AIM OF THE EXERCISE
When the line containing "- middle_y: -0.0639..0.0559" appears in the data below, begin copying there and stop only after the line containing "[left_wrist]".
═══
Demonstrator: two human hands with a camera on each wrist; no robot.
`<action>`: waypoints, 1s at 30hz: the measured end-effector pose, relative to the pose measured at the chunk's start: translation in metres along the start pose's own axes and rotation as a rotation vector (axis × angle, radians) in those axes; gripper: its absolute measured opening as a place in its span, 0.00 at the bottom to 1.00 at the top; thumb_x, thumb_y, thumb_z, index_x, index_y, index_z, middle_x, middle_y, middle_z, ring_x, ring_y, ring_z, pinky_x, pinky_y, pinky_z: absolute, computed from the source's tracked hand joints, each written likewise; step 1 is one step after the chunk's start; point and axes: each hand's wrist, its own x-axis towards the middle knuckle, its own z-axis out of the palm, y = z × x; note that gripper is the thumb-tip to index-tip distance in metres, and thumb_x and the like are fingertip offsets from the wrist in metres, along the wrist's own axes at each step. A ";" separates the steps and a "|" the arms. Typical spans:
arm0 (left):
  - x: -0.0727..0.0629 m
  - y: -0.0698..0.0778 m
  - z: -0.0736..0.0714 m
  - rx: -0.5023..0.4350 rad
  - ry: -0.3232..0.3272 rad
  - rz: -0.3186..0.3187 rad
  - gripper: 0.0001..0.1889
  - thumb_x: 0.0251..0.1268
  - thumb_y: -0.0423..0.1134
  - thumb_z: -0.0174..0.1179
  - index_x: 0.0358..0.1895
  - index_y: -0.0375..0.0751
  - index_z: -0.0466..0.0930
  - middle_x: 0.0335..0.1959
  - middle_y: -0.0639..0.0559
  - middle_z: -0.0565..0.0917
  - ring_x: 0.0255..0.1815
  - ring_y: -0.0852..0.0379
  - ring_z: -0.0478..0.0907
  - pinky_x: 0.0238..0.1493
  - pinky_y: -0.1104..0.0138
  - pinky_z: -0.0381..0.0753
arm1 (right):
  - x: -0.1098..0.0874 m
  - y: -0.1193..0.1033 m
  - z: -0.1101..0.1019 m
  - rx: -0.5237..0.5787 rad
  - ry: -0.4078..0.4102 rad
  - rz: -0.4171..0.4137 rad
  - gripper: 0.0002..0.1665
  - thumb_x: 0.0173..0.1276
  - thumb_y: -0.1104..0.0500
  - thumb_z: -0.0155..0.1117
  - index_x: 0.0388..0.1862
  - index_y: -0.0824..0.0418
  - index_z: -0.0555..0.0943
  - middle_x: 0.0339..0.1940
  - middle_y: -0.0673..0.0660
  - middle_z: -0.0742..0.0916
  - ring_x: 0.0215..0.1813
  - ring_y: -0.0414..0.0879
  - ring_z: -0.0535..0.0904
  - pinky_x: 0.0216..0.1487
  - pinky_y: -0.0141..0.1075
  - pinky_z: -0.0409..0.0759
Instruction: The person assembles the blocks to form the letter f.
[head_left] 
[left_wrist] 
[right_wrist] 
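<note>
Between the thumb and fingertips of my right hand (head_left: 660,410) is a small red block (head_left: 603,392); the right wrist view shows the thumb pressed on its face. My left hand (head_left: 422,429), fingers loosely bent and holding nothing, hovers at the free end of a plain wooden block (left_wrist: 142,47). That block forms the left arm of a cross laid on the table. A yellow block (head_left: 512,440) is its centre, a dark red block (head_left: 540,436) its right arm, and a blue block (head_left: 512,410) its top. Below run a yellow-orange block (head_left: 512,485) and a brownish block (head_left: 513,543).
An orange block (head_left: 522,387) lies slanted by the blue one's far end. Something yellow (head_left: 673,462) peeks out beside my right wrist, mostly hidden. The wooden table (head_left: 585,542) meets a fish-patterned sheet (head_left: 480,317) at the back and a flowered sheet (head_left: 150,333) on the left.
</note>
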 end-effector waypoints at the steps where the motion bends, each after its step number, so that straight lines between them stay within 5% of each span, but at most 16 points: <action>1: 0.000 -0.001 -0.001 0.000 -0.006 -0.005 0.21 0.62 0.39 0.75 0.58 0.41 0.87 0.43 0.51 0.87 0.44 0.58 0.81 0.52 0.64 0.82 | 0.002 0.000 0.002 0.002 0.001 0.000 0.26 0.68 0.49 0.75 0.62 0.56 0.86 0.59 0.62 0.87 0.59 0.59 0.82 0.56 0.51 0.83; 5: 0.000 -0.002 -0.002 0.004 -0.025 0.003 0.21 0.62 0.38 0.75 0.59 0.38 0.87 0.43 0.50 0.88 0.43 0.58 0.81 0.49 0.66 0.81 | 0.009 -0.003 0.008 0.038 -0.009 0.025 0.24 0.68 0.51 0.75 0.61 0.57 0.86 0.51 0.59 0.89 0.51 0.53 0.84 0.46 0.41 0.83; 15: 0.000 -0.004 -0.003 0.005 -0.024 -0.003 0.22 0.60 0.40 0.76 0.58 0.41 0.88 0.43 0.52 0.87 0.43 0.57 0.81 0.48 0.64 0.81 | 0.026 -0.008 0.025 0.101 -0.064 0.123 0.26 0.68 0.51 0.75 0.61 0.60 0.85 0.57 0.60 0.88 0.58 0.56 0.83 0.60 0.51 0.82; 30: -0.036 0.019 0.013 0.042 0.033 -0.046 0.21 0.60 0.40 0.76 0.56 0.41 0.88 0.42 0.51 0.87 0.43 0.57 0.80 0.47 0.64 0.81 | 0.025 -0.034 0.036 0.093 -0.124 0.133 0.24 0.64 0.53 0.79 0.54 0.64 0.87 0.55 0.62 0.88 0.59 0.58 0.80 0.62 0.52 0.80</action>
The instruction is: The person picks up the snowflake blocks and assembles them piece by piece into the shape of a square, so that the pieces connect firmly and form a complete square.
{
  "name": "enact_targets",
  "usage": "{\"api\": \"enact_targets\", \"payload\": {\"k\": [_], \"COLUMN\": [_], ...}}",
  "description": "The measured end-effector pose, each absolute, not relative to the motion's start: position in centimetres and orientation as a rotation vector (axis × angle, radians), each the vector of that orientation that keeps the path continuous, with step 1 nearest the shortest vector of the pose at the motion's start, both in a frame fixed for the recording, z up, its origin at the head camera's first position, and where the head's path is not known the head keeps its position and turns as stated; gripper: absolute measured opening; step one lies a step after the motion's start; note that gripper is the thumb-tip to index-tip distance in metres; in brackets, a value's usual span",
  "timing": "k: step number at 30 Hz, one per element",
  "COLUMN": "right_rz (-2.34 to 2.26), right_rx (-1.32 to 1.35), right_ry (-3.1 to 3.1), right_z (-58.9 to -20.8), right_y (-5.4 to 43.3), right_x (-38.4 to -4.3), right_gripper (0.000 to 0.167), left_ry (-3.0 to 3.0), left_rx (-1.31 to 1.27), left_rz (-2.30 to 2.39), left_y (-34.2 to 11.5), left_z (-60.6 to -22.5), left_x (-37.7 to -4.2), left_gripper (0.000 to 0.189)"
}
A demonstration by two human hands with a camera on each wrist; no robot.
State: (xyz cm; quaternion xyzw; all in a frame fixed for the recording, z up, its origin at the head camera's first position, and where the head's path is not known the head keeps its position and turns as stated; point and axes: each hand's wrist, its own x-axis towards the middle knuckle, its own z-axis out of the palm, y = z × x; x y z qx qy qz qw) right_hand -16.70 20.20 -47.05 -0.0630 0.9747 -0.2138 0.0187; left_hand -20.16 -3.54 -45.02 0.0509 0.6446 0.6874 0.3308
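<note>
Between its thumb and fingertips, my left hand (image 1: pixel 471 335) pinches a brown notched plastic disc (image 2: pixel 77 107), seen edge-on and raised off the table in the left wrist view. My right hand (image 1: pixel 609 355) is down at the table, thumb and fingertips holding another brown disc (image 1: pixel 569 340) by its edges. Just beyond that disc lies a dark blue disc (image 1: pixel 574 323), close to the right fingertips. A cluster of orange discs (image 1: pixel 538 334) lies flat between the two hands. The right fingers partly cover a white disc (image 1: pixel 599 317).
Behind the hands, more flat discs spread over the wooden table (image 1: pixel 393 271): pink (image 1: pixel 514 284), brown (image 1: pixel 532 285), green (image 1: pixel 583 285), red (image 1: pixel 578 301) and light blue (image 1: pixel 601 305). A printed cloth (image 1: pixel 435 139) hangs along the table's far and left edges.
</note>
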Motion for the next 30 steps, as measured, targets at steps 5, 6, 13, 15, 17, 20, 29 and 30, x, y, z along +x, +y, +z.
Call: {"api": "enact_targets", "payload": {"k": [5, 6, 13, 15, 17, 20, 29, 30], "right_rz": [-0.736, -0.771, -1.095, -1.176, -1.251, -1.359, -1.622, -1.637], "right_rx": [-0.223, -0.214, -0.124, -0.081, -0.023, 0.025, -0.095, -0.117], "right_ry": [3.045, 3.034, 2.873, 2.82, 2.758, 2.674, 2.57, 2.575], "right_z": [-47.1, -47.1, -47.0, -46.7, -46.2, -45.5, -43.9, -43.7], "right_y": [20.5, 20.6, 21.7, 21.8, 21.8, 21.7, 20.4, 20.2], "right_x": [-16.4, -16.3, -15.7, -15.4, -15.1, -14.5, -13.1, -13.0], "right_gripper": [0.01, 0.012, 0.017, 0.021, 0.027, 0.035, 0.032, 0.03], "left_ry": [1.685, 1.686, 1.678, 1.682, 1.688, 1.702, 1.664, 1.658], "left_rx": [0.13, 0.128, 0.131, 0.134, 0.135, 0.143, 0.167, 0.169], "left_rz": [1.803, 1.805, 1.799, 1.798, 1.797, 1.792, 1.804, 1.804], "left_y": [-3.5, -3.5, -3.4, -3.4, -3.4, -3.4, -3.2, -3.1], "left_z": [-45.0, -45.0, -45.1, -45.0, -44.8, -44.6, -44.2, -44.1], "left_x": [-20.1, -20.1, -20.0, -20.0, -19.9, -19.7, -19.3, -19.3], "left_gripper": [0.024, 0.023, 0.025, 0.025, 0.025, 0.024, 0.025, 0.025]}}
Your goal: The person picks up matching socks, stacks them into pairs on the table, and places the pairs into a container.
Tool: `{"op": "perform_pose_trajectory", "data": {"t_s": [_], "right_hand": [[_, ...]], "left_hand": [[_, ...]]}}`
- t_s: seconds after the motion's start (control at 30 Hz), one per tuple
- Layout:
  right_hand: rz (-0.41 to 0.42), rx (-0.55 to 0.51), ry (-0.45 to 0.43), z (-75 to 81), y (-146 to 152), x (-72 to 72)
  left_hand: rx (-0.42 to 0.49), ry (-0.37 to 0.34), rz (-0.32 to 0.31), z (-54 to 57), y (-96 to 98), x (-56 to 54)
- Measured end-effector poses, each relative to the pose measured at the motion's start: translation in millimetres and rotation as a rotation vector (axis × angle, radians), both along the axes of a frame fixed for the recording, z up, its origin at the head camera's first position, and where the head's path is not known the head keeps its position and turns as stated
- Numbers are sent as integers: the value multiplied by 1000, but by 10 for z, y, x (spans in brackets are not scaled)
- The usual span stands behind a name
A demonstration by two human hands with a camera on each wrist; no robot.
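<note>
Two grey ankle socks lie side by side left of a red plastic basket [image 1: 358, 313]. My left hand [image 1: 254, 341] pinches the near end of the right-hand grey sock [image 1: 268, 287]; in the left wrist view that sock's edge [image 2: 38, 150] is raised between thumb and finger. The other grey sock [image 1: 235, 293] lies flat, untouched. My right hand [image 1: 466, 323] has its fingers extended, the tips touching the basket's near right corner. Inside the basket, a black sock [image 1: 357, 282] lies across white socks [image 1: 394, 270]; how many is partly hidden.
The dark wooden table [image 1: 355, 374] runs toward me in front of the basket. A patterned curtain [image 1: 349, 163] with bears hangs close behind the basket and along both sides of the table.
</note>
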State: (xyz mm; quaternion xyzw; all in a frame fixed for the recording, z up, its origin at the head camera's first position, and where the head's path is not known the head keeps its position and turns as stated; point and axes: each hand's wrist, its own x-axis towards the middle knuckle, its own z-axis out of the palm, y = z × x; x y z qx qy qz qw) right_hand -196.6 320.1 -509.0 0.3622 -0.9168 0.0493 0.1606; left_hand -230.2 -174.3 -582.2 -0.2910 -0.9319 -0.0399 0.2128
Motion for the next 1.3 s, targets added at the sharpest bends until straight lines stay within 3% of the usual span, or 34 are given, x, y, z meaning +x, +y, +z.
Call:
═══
ANSWER SECTION
  - middle_y: -0.0639..0.0559
  - middle_z: -0.0565..0.0917
  - ring_x: 0.0255..0.1815
  - ring_y: -0.0852..0.0379
  - ring_z: -0.0478..0.0907
  - pinky_x: 0.0238..0.1493
  - pinky_y: -0.1104..0.0138
  - pinky_z: -0.0381..0.0753
arm1 (right):
  - x: -0.1098..0.0874 m
  - y: -0.1193..0.1033 m
  - z: -0.1101..0.1019 m
  - rx: -0.5237..0.5787 rad
  - ry: -0.4078..0.4102 rad
  - rz: -0.4171..0.4137 rad
  - gripper: 0.0002..0.1665
  - thumb_x: 0.0173..0.1276
  - thumb_y: -0.1104..0.0500
  - thumb_z: -0.0155..0.1117
  - index_x: 0.0388..0.1862
  - index_y: -0.0824..0.0418
  - index_z: -0.0555..0.0943
  - middle_x: 0.0339..0.1940
  - middle_y: -0.0673..0.0660
  - middle_z: -0.0742..0.0916
  - ring_x: 0.0215..0.1813
  - ring_y: -0.0414..0.0879
  - ring_z: -0.0535..0.0904
  - pinky_x: 0.0216..0.1487
  - pinky_y: -0.0141..0.1075
  - pinky_z: -0.0409..0.0759
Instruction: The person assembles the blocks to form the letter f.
[head_left] 
[left_wrist] 

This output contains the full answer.